А мужик продолжает трепать языком! Его речь не очень-то похожа на ту, к которой я привык, некоторые слова чудовищно исковерканы, и о их смысле приходится догадываться, но все равно она доступна для понимания. И это открытие приносит мне небольшое облегчение: не придется сильно напрягаться, объясняя иностранцу, что мне очень хочется кушать.

Слова из него сыплются как горох из прохудившегося мешка и с каждым новым словом он делает на четвереньках короткий шажок в сторону Хине-Тепу. Я на всякий случай сторонюсь и оглядываюсь вокруг: его крик был услышан и еще два человека — дородная простоволосая бабища и тощий мальчишка моего возраста — тоже ползут к нам на коленках. Успеваю сообразить, что это, должно быть, семейка полоумного мужика.

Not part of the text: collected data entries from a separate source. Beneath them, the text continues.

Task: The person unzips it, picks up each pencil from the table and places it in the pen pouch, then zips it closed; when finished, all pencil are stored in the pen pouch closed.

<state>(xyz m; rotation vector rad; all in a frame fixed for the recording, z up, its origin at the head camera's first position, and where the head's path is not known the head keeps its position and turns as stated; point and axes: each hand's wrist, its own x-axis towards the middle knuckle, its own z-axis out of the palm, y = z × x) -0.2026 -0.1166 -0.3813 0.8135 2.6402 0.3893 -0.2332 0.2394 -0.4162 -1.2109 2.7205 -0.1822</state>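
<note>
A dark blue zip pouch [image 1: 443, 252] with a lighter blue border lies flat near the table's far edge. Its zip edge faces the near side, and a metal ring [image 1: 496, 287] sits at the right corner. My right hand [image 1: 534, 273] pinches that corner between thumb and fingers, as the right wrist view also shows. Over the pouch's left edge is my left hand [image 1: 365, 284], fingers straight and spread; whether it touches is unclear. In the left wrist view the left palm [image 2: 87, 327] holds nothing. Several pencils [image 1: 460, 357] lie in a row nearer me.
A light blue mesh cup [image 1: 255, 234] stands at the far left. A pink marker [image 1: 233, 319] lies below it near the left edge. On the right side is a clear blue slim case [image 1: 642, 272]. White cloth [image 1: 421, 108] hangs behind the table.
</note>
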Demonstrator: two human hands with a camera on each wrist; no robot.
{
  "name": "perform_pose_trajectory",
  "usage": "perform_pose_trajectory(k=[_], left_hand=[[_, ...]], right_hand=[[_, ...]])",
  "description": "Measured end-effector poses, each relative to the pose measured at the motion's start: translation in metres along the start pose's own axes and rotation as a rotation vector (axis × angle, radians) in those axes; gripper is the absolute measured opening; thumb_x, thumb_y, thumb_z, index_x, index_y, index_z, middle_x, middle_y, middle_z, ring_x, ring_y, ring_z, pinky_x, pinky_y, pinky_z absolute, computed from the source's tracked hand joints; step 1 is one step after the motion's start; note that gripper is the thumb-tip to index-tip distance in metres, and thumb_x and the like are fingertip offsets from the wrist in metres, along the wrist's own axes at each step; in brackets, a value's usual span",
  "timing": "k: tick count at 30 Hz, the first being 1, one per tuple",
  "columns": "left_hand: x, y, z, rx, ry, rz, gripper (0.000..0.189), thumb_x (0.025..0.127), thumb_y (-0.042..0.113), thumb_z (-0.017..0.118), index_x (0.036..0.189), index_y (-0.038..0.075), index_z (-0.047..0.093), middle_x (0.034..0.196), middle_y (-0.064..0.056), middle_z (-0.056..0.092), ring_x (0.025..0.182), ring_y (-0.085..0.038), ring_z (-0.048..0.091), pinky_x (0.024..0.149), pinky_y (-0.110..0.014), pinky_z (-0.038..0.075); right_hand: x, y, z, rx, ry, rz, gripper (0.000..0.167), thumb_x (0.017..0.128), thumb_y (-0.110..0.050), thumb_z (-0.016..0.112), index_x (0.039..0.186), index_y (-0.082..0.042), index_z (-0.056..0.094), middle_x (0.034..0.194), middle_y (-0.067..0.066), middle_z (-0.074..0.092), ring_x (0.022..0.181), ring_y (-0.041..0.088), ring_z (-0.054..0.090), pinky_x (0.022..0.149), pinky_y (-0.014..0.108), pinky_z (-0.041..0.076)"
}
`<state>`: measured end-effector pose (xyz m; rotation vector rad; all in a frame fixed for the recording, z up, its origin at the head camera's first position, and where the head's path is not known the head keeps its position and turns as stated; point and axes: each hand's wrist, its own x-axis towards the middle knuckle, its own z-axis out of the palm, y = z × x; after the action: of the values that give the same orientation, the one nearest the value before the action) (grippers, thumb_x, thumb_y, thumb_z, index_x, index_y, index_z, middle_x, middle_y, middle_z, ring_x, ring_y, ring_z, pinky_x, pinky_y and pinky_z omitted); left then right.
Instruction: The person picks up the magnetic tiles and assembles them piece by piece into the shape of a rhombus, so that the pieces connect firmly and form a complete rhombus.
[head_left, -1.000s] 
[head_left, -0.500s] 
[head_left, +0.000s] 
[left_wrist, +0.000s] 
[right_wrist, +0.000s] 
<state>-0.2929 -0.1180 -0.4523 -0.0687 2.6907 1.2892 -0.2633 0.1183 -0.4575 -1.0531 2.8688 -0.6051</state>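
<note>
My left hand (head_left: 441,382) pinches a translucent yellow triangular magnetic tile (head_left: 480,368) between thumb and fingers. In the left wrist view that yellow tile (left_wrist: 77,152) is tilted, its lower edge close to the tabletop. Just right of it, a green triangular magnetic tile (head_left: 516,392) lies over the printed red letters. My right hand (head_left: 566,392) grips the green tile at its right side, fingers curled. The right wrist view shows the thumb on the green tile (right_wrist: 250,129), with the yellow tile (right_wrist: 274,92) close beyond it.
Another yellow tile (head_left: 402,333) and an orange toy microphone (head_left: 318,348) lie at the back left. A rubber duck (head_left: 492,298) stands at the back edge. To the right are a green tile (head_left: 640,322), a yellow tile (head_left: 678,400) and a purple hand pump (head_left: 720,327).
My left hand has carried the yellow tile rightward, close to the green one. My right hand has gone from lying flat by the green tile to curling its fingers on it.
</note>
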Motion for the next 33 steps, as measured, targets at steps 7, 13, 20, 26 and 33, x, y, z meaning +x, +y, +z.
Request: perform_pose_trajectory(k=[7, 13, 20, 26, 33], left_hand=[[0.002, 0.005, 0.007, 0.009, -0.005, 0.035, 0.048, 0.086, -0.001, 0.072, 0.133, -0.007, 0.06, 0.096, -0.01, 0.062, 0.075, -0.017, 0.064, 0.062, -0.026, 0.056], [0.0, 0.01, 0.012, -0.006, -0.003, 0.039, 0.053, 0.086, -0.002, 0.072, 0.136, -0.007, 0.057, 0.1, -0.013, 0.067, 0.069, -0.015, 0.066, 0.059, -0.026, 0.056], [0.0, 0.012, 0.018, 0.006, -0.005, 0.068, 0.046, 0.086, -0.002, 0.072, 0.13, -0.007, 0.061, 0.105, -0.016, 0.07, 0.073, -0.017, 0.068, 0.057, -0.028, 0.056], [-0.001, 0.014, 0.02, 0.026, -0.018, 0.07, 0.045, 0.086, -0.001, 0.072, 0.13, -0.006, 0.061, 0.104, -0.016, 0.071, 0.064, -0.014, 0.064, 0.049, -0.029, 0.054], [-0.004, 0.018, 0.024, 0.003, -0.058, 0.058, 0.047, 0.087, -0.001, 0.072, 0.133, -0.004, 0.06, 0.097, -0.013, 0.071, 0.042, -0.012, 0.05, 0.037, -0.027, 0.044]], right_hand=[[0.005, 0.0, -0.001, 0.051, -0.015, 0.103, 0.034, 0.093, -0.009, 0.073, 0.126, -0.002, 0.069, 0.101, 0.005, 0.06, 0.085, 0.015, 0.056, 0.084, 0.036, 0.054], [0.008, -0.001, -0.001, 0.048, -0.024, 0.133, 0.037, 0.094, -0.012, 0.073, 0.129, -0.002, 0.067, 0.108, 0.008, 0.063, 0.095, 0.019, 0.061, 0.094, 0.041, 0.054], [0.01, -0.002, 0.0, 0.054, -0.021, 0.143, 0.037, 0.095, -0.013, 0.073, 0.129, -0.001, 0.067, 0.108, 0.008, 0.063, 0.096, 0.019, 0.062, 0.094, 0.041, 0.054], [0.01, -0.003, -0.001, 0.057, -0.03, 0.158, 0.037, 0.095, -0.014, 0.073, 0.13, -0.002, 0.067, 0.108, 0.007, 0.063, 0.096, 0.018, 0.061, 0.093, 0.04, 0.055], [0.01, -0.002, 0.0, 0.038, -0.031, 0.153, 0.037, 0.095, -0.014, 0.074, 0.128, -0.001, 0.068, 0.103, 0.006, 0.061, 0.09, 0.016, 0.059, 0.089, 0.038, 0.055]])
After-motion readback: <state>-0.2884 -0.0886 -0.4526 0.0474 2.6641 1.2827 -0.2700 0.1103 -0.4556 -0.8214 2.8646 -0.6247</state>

— Остановись, человек! — предупреждает остроухая. — Остановись!

— Не оставь нас милостью своей, великая госпожа! Дозволь прикоснуться к твоему чудесному платью и вкусить немножко от плодов твоей учености!

Я качаю головой, понимая, что нам посчастливилось нарваться на местных сумасшедших.

— Стой или я уйду тотчас! — жестко командует Хине-Тепу и чокнутый замирает.

Зато семейка его удваивает скорость и быстренько оказывается рядом с ним.

Они тоже порываются как-то выразить Сиде свою признательность, тянут руки к ее балахону, но с места не трогаются.

Хине-Тепу молчит и улыбается так, будто нашла вдруг давно потерявшихся родственников!

Я смотрю на их лица и постепенно ко мне приходит осознание, что и они узрели перед собой не привычного моим соплеменникам монстра, олицетворение неумолимой смерти и ужаса, но нечто священное, что-то такое сокровенное и желанное, что выпадает встретить очень немногим. Что-то бесконечно высокое и редкое — каким для меня стало бы сошествие Святых Духов. И в глазах этих людей нет никакого страха, к которому я так привык в своем мире. Одна лишь надежда и желание оказаться поближе к остроухой.